§ **Work item**
Line by line, restate the material word for word, omitting any image.

§ **Collected data**
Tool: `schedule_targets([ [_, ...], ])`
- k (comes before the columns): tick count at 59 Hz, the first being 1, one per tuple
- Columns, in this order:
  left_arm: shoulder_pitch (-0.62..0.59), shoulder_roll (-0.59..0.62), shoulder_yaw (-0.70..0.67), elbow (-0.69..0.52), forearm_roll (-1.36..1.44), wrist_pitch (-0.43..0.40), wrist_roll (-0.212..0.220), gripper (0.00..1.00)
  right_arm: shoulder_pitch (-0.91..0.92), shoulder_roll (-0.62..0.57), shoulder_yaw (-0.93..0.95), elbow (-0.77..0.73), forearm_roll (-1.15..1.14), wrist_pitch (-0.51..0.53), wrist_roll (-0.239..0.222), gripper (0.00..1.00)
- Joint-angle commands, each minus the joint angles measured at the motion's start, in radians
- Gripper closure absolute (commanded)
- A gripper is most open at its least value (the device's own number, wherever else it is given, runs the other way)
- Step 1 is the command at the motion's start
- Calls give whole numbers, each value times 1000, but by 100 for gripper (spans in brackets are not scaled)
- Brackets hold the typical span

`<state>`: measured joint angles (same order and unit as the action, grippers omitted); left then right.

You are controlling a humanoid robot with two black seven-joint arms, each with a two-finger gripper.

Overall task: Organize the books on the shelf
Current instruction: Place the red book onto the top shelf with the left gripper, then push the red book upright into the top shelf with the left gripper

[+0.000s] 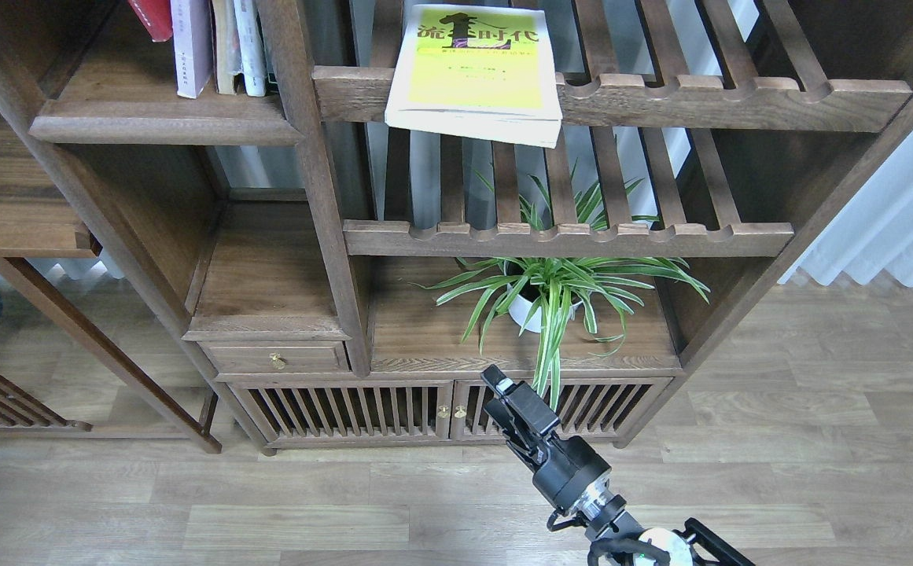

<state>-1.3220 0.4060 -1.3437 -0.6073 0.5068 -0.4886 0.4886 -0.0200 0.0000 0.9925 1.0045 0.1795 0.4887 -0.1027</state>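
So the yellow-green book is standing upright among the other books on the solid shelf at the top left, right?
Not quite. The yellow-green book is lying flat on the upper slatted rack, overhanging its front rail, apart from the other books, which do stand on the solid shelf at the top left. The head view shows this.

The yellow-green paperback (475, 71), lying flat on the upper slatted rack (731, 102) at about twelve o'clock, carries big black Chinese characters across its cover — "流" at the left and "时代" at the right can be read, with a large dark figure between them. Smaller lines beneath are too fine to read. The pale lavender book (190, 47) at eleven o'clock has small dark spine characters — illegible.
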Motion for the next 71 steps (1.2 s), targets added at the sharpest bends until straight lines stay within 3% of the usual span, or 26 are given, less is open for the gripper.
schedule_targets([
  [1,-3,-3,20,3,6,0,0,100,0,0,0,2,0,0,0,1],
  [26,-8,11,100,3,7,0,0,100,0,0,-2,6,5,0,0,1],
  [71,1,11,60,38,68,0,0,100,-3,0,-5,23,6,0,0,1],
])
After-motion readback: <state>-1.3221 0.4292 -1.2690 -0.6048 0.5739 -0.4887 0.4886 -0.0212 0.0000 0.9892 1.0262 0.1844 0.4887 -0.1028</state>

§ **Answer for this exercise**
Tool: `schedule_targets([ [_, ...], ])`
- k (comes before the columns): tick count at 59 Hz, the first being 1, one per tuple
- Columns, in this order:
  left_arm: shoulder_pitch (-0.62..0.59), shoulder_roll (-0.59..0.62), shoulder_yaw (-0.70..0.67), elbow (-0.69..0.52), forearm_roll (-1.36..1.44), wrist_pitch (-0.43..0.40), wrist_roll (-0.212..0.220), gripper (0.00..1.00)
  right_arm: shoulder_pitch (-0.91..0.92), shoulder_roll (-0.62..0.57), shoulder_yaw (-0.93..0.95), elbow (-0.77..0.73), forearm_roll (-1.15..1.14), wrist_pitch (-0.51..0.53), wrist_roll (-0.239..0.222), gripper (0.00..1.00)
- Joint-angle commands, each minus the joint angles measured at the motion's start, in radians
- Gripper closure absolute (commanded)
- A gripper is most open at its least value (the device's own number, wherever else it is given, runs the other way)
- Step 1 is the command at the motion's start
- Calls give whole numbers, each value times 1000, but by 100 for gripper (spans in brackets are not scaled)
- Brackets hold the typical span

`<state>`: measured joint angles (same order and unit as the action, grippers omitted); left then right.

You are controlling a humanoid robot with two black seven-joint arms, each with a two-finger gripper.

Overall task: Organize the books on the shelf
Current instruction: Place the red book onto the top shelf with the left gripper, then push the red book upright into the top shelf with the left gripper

[+0.000s] 

<state>-1.3220 0.4060 -1.3437 -0.6073 0.5068 -0.4886 0.4886 -0.0200 0.0000 0.9925 1.0045 0.1795 0.4887 -0.1027</state>
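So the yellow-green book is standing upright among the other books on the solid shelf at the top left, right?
Not quite. The yellow-green book is lying flat on the upper slatted rack, overhanging its front rail, apart from the other books, which do stand on the solid shelf at the top left. The head view shows this.

The yellow-green paperback (475, 71), lying flat on the upper slatted rack (731, 102) at about twelve o'clock, carries big black Chinese characters across its cover — "流" at the left and "时代" at the right can be read, with a large dark figure between them. Smaller lines beneath are too fine to read. The pale lavender book (190, 47) at eleven o'clock has small dark spine characters — illegible.
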Motion for the next 71 steps (1.2 s), targets added at the sharpest bends until straight lines stay within 3% of the usual span, or 26 are given, less is open for the gripper.
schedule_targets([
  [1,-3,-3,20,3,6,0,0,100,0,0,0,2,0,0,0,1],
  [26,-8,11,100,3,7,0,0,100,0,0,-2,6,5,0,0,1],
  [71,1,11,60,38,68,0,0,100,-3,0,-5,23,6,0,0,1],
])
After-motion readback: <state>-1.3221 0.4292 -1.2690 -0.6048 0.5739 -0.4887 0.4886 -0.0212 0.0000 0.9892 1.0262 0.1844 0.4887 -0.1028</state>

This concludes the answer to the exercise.